**Exercise:** Lines of the listing that contain "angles" need to be copied.

**Extracted information:**
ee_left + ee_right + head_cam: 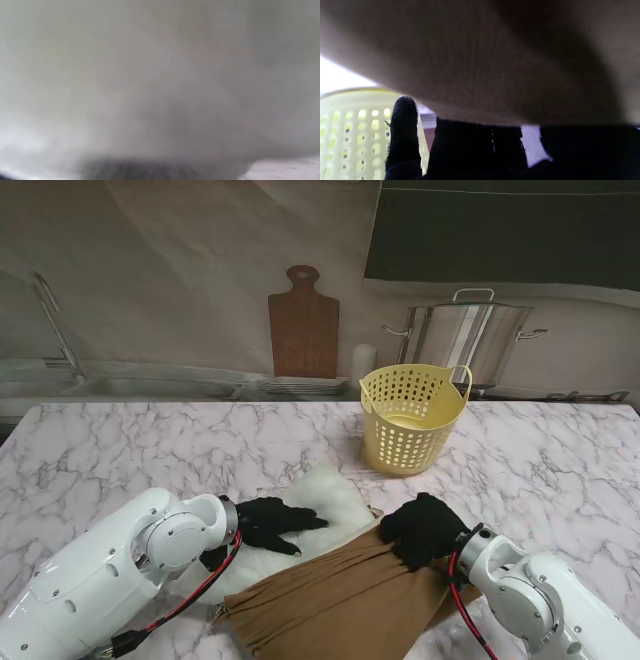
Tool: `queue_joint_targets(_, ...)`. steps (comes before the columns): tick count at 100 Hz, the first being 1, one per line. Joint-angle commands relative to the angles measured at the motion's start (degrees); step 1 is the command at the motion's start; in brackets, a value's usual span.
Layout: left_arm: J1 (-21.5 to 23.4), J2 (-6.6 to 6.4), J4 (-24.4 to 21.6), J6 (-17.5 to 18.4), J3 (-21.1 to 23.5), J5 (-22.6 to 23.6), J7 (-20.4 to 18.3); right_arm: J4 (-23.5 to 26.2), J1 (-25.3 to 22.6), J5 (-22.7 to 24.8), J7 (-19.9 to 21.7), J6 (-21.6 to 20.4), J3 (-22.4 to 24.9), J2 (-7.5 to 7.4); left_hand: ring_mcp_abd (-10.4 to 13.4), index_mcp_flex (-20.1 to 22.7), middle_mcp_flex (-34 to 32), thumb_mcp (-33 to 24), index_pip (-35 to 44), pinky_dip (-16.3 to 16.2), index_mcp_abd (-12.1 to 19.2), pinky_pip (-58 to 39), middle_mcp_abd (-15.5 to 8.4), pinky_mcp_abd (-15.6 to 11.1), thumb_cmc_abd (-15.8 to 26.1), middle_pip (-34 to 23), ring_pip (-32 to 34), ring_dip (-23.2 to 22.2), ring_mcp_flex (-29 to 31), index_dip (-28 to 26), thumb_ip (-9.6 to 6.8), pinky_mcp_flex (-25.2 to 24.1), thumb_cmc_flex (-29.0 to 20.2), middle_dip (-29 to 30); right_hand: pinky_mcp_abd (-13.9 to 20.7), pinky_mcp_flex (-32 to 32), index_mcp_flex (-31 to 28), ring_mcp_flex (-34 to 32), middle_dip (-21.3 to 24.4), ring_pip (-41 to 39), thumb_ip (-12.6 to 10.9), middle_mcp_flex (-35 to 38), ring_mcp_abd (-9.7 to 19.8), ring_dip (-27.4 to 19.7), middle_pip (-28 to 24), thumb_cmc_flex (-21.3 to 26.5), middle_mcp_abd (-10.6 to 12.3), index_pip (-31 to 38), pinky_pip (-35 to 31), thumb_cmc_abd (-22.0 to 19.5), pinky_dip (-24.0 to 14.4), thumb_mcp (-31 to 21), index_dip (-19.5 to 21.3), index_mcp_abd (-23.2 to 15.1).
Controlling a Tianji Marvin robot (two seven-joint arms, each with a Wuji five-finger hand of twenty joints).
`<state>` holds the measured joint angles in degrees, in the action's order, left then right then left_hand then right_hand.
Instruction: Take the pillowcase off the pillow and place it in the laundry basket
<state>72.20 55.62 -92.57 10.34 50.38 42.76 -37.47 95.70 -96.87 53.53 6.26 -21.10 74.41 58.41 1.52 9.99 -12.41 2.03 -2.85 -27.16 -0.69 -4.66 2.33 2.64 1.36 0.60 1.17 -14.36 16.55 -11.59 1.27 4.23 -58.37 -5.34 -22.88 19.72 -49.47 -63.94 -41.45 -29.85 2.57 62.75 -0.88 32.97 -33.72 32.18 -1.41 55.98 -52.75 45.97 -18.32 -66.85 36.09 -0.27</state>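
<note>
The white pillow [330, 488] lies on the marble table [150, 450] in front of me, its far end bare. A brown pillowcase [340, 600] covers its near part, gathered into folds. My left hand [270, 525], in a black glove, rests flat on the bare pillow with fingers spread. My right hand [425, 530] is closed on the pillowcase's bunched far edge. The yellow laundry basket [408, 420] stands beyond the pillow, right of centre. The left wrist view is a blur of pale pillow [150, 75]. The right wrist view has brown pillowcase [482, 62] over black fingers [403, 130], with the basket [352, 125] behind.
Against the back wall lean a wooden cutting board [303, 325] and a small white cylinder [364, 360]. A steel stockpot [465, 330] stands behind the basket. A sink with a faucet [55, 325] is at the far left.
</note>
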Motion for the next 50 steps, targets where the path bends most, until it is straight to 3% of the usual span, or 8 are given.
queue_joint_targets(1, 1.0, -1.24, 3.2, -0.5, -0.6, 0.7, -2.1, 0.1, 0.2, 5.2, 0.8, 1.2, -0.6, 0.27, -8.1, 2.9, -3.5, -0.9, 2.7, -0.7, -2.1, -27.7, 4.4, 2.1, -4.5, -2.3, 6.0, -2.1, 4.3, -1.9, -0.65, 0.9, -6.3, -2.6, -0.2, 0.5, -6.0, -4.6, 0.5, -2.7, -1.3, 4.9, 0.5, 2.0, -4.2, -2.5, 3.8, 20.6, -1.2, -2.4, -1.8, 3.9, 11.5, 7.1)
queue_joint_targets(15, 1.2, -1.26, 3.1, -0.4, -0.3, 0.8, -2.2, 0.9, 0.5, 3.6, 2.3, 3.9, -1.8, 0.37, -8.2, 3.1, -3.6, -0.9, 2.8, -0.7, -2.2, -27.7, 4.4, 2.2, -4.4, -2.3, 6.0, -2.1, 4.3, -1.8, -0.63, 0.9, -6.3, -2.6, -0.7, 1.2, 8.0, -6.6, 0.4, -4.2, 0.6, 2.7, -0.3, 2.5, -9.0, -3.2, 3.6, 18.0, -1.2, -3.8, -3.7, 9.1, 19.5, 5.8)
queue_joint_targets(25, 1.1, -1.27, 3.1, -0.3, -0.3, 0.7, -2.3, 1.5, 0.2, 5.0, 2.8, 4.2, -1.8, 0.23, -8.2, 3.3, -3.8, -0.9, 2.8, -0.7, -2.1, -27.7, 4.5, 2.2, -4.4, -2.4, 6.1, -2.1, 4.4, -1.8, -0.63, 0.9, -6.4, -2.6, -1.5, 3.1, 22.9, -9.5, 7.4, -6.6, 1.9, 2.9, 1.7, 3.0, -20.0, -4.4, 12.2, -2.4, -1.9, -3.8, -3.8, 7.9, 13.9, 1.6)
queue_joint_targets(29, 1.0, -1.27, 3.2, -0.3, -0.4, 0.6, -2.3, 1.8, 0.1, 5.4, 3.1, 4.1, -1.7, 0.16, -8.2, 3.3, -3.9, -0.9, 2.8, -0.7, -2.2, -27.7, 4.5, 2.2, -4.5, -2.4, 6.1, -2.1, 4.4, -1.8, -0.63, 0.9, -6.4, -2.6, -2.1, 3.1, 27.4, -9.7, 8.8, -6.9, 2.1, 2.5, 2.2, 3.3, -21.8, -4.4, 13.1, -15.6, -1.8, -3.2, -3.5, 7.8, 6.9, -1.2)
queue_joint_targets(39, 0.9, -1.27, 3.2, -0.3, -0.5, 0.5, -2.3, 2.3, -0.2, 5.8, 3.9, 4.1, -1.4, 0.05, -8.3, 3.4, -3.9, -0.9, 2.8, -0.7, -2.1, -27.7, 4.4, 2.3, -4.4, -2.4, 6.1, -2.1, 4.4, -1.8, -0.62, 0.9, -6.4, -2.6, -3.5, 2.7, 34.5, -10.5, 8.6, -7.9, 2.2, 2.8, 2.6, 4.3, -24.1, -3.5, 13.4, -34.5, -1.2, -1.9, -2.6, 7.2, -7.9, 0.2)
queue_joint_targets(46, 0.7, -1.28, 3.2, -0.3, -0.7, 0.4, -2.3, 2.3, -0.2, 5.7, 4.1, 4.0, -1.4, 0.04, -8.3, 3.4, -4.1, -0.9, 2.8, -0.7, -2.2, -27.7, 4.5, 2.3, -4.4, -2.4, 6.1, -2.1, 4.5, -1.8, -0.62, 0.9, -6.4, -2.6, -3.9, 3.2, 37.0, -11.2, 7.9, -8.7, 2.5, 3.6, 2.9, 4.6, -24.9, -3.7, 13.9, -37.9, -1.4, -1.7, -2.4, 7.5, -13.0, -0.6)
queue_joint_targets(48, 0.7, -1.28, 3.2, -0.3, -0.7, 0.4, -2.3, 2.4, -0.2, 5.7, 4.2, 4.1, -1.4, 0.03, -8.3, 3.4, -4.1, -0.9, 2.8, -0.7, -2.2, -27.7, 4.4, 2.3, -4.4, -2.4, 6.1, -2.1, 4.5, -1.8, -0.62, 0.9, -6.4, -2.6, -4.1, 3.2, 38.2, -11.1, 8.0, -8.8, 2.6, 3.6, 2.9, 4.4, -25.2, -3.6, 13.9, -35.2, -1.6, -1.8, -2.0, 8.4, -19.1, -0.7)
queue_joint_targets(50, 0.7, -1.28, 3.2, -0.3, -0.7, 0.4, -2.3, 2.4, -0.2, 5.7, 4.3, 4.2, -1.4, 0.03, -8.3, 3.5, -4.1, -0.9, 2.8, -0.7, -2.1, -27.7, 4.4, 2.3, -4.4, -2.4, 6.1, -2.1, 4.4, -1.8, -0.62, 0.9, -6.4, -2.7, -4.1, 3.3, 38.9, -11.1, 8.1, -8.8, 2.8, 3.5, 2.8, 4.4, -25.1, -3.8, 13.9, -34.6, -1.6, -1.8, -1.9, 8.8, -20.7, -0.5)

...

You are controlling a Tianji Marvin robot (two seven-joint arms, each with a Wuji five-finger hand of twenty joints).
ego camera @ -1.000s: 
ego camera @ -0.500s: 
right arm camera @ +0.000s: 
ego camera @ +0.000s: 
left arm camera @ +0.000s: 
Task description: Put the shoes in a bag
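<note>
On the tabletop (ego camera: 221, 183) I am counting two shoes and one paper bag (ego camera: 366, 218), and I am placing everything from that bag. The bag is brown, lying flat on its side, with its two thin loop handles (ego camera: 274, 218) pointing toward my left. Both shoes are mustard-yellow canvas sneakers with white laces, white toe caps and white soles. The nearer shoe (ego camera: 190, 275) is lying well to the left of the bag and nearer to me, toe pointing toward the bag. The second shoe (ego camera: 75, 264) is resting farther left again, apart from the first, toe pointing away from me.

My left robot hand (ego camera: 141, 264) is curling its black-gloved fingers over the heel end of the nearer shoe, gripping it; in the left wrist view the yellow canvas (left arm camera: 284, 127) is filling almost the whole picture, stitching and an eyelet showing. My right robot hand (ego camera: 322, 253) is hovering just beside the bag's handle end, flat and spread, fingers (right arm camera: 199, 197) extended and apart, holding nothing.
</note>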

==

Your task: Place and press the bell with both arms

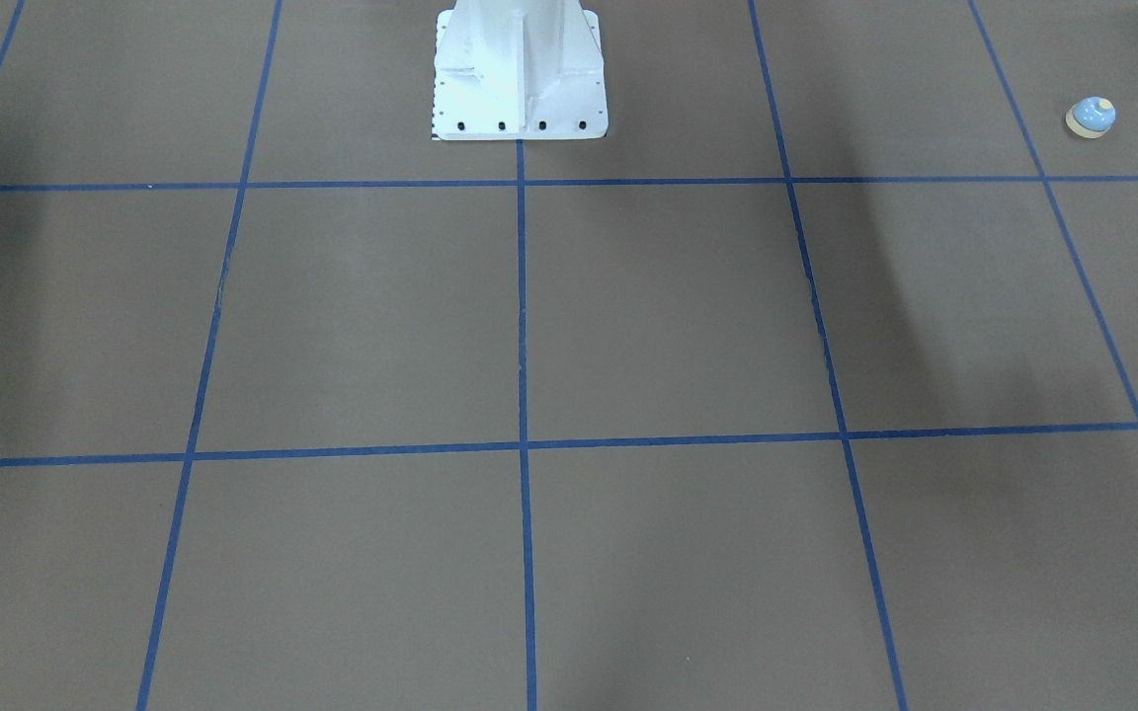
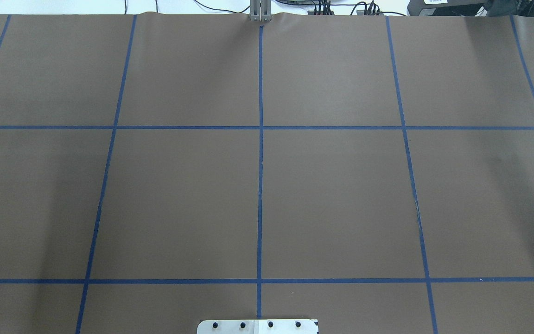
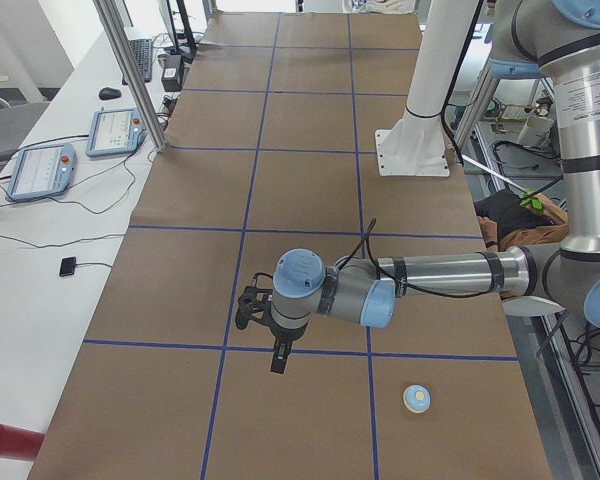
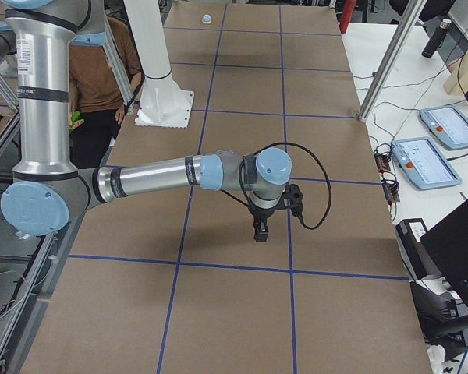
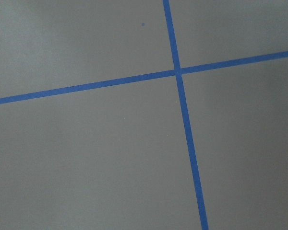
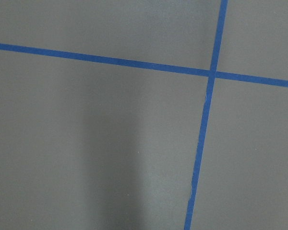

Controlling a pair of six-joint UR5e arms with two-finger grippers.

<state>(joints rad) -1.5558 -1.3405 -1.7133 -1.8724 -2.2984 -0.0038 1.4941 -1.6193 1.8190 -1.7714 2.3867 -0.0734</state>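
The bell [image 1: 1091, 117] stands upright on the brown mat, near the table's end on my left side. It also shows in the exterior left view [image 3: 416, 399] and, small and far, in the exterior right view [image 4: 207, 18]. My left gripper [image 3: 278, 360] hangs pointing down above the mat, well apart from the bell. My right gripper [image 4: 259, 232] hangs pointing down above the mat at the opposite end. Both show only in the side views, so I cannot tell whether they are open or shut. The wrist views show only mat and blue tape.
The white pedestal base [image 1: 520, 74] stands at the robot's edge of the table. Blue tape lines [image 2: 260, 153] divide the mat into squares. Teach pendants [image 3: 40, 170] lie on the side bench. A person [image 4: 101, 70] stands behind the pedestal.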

**Expected output:**
Tool: `queue_joint_targets(_, ...)`. steps (comes before the columns): tick count at 100 Hz, the first being 1, one per line. Joint-angle commands relative to the angles measured at the motion's start (degrees); step 1 is the command at the motion's start; in brackets, a value's usual span.
`<state>` holds the measured joint angles in degrees, in the action's order, left then right then left_hand then right_hand.

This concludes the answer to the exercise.